▶ ACTIVITY
Retype each line of the material below word for word; pictures stay out.

··· DATASET EXCERPT ···

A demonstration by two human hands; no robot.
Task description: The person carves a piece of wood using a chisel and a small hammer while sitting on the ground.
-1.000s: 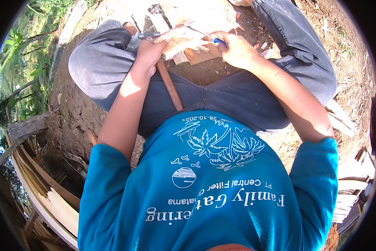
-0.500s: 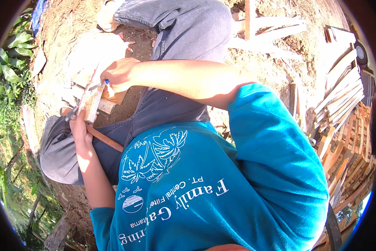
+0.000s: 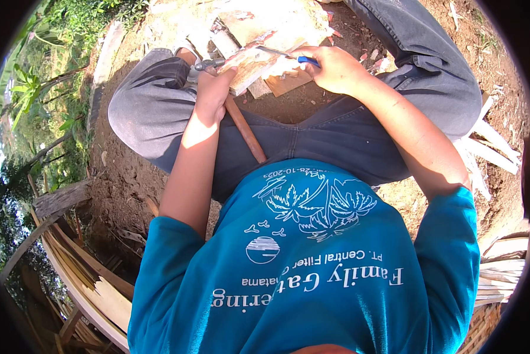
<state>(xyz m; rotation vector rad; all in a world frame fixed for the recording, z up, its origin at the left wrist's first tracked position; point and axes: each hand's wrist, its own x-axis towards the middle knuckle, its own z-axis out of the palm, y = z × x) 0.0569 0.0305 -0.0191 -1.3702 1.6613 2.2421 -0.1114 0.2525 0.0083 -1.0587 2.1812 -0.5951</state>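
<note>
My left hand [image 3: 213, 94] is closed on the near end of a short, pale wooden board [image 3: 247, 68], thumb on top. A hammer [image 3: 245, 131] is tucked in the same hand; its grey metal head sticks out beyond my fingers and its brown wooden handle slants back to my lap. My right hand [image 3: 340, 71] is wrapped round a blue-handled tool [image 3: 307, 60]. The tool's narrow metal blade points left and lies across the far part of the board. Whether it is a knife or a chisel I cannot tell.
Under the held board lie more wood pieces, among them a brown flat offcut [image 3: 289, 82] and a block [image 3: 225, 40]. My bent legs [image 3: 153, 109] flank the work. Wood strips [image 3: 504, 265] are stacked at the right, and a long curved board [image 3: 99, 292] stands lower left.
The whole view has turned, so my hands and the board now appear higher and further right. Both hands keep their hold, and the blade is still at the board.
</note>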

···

▶ EXERCISE SOLUTION
A demonstration by two human hands; no robot.
Task description: The person carves a piece of wood using a chisel and a small hammer while sitting on the ground.
-1.000s: 
-0.500s: 
+0.000s: 
<state>(xyz m; rotation vector rad; all in a world frame fixed for the recording, z up, its origin at the left wrist's first tracked position; point and axes: each hand's wrist, its own x-axis towards the middle knuckle, its own z-axis out of the palm, y = z × x) 0.0569 0.0305 -0.0191 -1.3702 1.6613 2.2421 -0.1114 0.2525 0.0083 -1.0587 2.1812 -0.5951</state>
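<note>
My left hand [image 3: 213, 94] is closed on the near end of a short, pale wooden board [image 3: 247, 68], thumb on top. A hammer [image 3: 245, 131] is tucked in the same hand; its grey metal head sticks out beyond my fingers and its brown wooden handle slants back to my lap. My right hand [image 3: 340, 71] is wrapped round a blue-handled tool [image 3: 307, 60]. The tool's narrow metal blade points left and lies across the far part of the board. Whether it is a knife or a chisel I cannot tell.
Under the held board lie more wood pieces, among them a brown flat offcut [image 3: 289, 82] and a block [image 3: 225, 40]. My bent legs [image 3: 153, 109] flank the work. Wood strips [image 3: 504, 265] are stacked at the right, and a long curved board [image 3: 99, 292] stands lower left.
The whole view has turned, so my hands and the board now appear higher and further right. Both hands keep their hold, and the blade is still at the board.
</note>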

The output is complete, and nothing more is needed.